Pat is our dedicated flower gardener at Dig In. She started volunteering in 2012 and commits hundreds of hours in volunteer service creating and caring for flower beds, cutting and arranging hundreds of bouquets for people we serve every season. Hailing from Baton Rouge, Louisiana, Pat came to the mountains to make jewelry. The flower gardens she has created both at Dig In and at private homes are jewels of the mountains. Pat’s knowledge of native flowering plants is extensive, and she has an exceptional talent for growing a wide range of cut and ornamental flowers. Under her care, Dig In pollinator habitats are vibrant, adding to the vitality of the earth we steward.

BOARD OF DIRECTORS

Erika Schneider
Board President // Retired Communications Director, Sundance Power Systems

Rachel Kinard
Board Secretary // Climate Smart Coordinator, Working Landscapes

Eddie King
Board Treasurer // Purchasing/Planning, Glen Raven

Patricia Anderson
Physician, Bay Medical Center Sacred Heart Health System

Rachel Haimowitz
Owner, Healthy Plantet Homestead

John Hartom
Visual Artist & Retired Art Teacher, Co-founder of the Empty Bowls Project

Kelly Hollis
Global Head, Surveys and Observational Studies at RTI International

Laura Leco
Community Health Worker, Mountain Community Health Partnership

Camila Prada
Assistant Farm Manager, Healthy Plantet Homestead

Paige Scott
Manager, Little Creek Tree Farm & Retired Senior Vice President of Retail Banking, Central Bank

Felix Stith
Owner, Black Mountain Field and Forest


OUR PARTNERS

Dig In works with organizations, churches, and individuals to create a community food system in Yancey County that ensures fresh, local produce for everyone. We’re grateful to work with these partners in this work:


OUR HISTORY

Dig In began when two friends – both volunteers serving free meals – looked out over three acres of unused land belonging to one of them and said… “Gee – this field would be a great place for a Community Garden!” They called a community meeting in 2009 to see who might contribute to the idea and forty people showed up.

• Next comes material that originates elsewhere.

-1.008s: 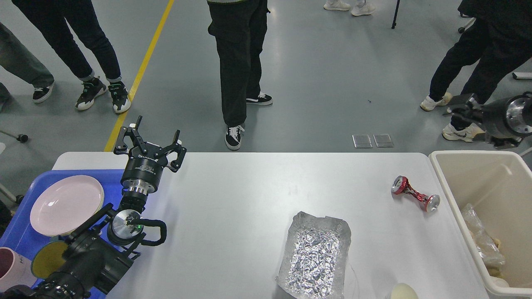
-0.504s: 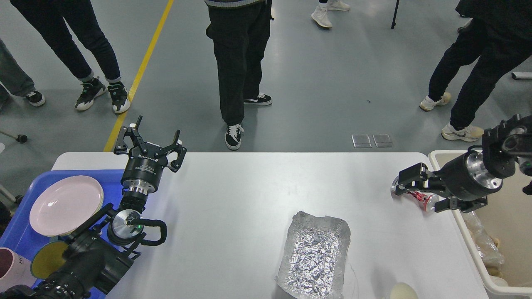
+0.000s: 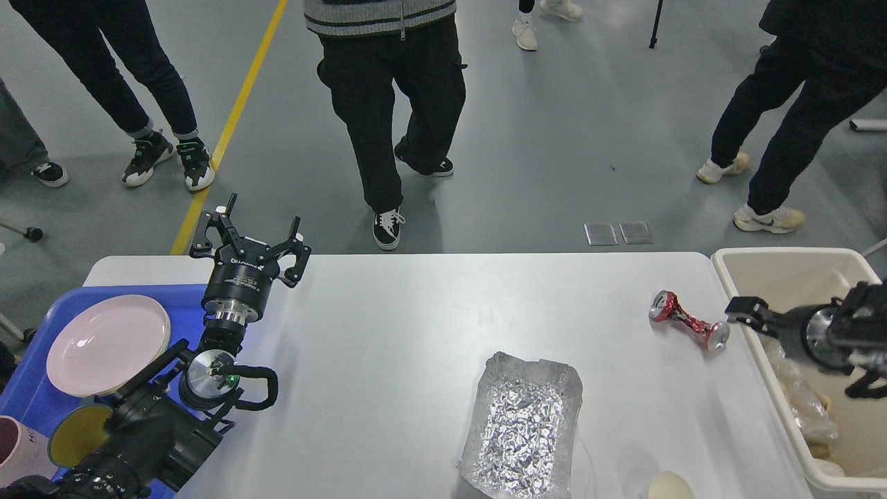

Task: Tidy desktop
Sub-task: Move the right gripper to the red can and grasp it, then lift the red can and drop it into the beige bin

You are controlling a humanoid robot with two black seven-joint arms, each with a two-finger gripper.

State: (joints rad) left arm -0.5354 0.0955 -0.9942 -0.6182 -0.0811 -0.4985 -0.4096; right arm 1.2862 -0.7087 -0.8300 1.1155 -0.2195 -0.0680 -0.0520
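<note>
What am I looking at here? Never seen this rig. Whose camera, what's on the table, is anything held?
This is a single view from a humanoid robot's own head, looking forward and down at the large white rectangular desktop, which it is meant to tidy. Both black arms are its own. The left gripper is raised over the table's far left edge, jaws spread, holding nothing. The right gripper is blurred over the beige plastic bin, so its state is unclear. On the desktop lie a crushed red drink can and a crumpled silver foil tray. A blue plastic tray on the left carries a pink round plate.
</note>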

We broke ground in April 2010, and by June produce from the garden was being served in a local soup kitchen feeding almost 200 people each Monday. Since then, Dig In has grown under the care of volunteers, partners, staff, and a board of directors. In 2017, we moved the garden from its original ½ acre site to a new location we call the Blankenship Creek Garden. We grew from a single garden bed that first season to nearly an acre and half production of vegetables, flowers, and seeds in 2019. We now reach over 500 families making hard choices between healthy food and other necessities through food programs, pantries, educational activities, and Harvest Tables. We teach more than 300 people each season how to grow food sustainably, including local students and seasonal interns. And we create community networks to increase the capacity of our county to work together to provide healthy food with dignity for everyone.